Whether you choose King Edwards, Maris Piper or the delicious Jersey new potato you might be getting an added bonus that you weren't expecting – vitamin C. Yes, our spuds can provide you with a healthy dose of nutrients as well as giving you that nice satisfying feeling of having a full stomach. But, before you munch down those french fries beware, special care must be taken to preserve the vitamin content of potatoes.
Natural Vitamins Are Best
As we noted in a previous post (see Limey Chicken & Rice) the English have been called “Limey's” by Americans since the 18th century. Limes (or was it really unripe lemons) were carried on board Royal Navy ships as a source of vitamin C to prevent scurvy among British sailors.

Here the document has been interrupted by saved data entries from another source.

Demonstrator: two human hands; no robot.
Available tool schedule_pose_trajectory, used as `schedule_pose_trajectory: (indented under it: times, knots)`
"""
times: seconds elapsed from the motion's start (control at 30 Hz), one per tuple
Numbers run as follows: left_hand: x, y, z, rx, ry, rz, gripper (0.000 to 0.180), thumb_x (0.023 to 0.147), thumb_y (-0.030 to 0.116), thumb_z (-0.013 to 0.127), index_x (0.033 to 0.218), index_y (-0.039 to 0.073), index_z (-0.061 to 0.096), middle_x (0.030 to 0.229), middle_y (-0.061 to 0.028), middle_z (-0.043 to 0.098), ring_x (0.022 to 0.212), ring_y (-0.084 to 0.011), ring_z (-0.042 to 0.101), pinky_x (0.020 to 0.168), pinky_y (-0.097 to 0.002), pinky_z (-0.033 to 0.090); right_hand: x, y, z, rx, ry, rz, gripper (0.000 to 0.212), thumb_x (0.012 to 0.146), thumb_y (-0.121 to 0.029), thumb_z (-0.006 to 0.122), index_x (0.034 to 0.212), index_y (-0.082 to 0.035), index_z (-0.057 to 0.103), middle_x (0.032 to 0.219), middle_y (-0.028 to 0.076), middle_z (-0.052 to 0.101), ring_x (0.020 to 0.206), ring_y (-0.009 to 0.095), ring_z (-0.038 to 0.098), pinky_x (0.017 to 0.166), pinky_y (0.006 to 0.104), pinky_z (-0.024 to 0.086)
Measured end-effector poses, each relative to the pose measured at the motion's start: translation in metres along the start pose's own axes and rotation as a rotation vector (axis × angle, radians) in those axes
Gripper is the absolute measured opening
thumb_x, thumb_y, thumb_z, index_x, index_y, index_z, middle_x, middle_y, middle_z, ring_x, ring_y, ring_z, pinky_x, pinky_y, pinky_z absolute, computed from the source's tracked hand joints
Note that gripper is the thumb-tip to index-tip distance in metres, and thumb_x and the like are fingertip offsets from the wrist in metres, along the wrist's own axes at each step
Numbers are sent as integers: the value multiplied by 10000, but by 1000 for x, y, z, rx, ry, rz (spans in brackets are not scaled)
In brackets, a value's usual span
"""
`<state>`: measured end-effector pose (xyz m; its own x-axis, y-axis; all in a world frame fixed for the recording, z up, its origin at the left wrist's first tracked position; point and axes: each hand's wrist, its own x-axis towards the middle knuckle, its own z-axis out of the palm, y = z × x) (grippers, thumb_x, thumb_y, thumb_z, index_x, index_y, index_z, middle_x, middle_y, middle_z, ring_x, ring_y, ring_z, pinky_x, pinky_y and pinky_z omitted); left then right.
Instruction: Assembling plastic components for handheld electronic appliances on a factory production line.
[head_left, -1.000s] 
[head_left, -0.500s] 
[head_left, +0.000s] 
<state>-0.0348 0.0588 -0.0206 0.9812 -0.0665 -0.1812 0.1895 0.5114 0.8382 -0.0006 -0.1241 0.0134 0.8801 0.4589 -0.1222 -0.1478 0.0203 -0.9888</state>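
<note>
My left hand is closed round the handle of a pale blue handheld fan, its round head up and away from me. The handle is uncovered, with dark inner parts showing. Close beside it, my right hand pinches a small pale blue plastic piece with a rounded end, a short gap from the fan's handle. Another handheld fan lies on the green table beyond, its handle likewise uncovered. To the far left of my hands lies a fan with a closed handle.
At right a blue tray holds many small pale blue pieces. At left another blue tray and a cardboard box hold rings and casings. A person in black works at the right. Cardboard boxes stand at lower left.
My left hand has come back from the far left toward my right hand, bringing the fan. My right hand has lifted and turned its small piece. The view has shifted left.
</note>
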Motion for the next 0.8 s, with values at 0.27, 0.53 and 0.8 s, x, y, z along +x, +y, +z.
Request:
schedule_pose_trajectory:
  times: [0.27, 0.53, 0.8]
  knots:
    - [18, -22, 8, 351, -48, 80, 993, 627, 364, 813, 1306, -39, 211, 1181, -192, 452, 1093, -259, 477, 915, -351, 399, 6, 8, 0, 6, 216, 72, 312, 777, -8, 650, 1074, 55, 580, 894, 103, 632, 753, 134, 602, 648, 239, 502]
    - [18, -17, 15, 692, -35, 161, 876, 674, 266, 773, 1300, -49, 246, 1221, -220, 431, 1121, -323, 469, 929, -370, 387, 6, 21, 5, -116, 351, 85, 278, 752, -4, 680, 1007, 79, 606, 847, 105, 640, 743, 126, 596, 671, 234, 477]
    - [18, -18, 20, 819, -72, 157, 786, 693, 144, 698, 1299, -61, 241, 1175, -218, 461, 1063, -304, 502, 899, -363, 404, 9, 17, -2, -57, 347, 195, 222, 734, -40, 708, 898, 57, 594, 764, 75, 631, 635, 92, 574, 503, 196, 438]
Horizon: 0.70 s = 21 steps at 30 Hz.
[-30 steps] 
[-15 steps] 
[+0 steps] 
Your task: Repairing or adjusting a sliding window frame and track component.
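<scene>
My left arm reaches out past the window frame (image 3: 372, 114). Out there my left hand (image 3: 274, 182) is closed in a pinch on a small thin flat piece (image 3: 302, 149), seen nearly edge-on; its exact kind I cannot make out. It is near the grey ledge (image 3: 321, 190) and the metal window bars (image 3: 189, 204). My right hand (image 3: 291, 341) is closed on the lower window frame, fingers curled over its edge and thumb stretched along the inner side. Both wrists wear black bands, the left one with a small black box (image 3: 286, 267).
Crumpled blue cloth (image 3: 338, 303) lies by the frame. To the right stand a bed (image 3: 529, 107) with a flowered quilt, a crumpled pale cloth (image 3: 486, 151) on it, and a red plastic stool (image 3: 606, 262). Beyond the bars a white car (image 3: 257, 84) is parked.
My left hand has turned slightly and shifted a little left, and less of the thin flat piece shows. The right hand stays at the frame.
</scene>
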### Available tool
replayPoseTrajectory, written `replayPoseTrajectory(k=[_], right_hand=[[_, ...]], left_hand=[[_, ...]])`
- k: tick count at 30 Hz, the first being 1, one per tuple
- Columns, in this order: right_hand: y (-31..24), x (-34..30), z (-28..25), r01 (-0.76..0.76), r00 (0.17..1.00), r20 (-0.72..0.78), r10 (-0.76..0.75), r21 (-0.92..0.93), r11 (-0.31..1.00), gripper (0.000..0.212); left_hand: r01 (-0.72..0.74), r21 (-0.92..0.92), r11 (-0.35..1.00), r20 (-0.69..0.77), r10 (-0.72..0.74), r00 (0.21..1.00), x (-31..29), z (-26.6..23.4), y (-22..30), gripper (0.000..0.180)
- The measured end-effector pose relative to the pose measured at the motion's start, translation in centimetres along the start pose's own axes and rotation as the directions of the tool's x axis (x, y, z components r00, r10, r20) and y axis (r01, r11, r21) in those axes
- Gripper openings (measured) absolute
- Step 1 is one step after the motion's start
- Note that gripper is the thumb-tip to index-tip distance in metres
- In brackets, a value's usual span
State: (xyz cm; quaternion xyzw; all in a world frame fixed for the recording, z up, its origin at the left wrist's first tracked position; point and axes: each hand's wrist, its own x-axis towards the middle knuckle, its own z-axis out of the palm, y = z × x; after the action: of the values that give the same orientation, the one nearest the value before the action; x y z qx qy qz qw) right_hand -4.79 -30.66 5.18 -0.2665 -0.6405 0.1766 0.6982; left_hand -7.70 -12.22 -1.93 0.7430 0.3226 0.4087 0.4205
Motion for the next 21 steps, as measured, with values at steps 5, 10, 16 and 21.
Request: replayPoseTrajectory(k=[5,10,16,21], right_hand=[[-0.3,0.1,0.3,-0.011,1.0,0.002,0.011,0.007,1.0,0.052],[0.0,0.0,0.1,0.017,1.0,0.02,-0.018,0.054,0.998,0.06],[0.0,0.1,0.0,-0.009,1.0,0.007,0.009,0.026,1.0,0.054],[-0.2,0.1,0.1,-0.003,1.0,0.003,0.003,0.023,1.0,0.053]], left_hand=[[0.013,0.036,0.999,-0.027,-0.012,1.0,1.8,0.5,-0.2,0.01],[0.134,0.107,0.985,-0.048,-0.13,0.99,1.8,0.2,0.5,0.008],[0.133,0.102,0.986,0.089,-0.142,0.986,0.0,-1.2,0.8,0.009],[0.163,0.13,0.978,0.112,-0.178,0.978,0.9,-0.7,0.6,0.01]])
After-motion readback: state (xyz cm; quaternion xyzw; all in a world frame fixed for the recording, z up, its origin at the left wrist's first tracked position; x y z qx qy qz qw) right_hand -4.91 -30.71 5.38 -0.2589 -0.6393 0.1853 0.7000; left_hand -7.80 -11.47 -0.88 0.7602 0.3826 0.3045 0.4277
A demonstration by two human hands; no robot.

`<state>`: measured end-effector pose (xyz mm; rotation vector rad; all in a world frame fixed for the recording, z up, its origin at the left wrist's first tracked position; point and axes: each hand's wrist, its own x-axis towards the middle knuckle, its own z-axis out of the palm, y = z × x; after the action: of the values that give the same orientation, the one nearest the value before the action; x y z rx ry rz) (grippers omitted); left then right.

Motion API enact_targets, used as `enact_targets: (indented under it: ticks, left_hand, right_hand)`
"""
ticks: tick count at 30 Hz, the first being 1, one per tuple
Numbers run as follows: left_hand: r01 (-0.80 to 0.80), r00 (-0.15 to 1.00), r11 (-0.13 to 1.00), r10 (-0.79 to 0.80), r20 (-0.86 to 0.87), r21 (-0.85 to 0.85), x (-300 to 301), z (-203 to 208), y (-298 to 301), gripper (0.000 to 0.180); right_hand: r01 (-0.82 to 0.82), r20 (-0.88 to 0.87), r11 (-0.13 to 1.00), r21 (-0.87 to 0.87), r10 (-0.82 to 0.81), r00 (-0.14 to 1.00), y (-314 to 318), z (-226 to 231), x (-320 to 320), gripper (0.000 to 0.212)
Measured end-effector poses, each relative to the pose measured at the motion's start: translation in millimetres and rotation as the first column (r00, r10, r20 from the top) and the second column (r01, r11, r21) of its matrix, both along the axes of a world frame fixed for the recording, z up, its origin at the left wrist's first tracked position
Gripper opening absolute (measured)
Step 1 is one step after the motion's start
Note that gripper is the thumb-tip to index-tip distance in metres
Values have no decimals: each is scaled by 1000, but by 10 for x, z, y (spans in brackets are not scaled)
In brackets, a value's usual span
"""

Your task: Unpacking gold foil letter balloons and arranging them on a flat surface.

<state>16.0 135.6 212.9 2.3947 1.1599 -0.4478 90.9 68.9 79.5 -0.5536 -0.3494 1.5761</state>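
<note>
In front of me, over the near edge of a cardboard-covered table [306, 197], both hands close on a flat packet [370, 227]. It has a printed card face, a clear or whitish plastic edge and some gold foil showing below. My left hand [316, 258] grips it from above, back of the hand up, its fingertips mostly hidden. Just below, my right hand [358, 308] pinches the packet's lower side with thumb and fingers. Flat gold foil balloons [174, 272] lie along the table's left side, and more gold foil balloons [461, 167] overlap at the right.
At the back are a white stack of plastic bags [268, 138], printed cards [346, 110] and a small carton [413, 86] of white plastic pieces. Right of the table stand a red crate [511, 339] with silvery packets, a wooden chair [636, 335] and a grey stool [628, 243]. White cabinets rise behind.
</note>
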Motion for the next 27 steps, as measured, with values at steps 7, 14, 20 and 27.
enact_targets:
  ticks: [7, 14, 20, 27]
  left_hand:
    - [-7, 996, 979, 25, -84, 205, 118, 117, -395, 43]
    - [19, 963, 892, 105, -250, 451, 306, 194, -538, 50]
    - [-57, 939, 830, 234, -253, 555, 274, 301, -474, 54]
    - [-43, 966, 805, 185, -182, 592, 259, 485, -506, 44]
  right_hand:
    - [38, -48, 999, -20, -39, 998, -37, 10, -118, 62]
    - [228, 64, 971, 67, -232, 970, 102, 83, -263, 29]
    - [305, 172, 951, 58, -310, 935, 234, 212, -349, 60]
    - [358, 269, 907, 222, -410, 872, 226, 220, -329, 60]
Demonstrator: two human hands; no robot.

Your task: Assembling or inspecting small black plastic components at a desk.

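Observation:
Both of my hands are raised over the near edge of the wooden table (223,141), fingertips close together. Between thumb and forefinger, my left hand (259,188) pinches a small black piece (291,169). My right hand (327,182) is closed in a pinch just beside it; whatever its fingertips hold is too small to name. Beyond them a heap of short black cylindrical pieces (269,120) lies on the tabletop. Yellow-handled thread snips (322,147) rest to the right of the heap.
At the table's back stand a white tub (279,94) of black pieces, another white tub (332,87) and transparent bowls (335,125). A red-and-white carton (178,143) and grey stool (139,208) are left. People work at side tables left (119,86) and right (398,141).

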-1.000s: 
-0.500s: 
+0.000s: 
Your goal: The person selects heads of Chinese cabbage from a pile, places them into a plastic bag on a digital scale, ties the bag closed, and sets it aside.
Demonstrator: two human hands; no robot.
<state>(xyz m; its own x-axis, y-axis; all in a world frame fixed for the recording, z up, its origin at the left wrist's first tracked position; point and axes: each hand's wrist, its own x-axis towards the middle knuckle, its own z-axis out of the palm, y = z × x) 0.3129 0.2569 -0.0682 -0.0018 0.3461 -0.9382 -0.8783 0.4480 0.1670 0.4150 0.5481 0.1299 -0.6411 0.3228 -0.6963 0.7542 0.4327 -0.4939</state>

Scurvy is almost unheard of in modern, industrialized western nations, but we haven't lost our appreciation for vitamin C. When the human body receives an adequate and regular supply of vitamin C, it is better able to resist many ailments such as the common cold.
We can get our vitamin C from supplements, but the expense of buying supplementary vitamins can be avoided if enough natural vitamin C is consumed in the diet. So what foods contain natural vitamin C and how can we prepare them in a manner that preserves the valuable vitamins?
Vitamin C is Easily Destroyed
Unfortunately, vitamin C is easily destroyed. Excessive cooking and even prolonged storage can deplete or eliminate natural vitamin C in our food. The best way to enjoy the benefit of natural vitamins is to harvest fruit and vegetables directly from your own garden. The richest sources of vitamin C are citrus fruits, green veggies, tomatoes, melon and canteloupes. Two of the best sources are most commonly found in the UK: rosehips and blackcurrants.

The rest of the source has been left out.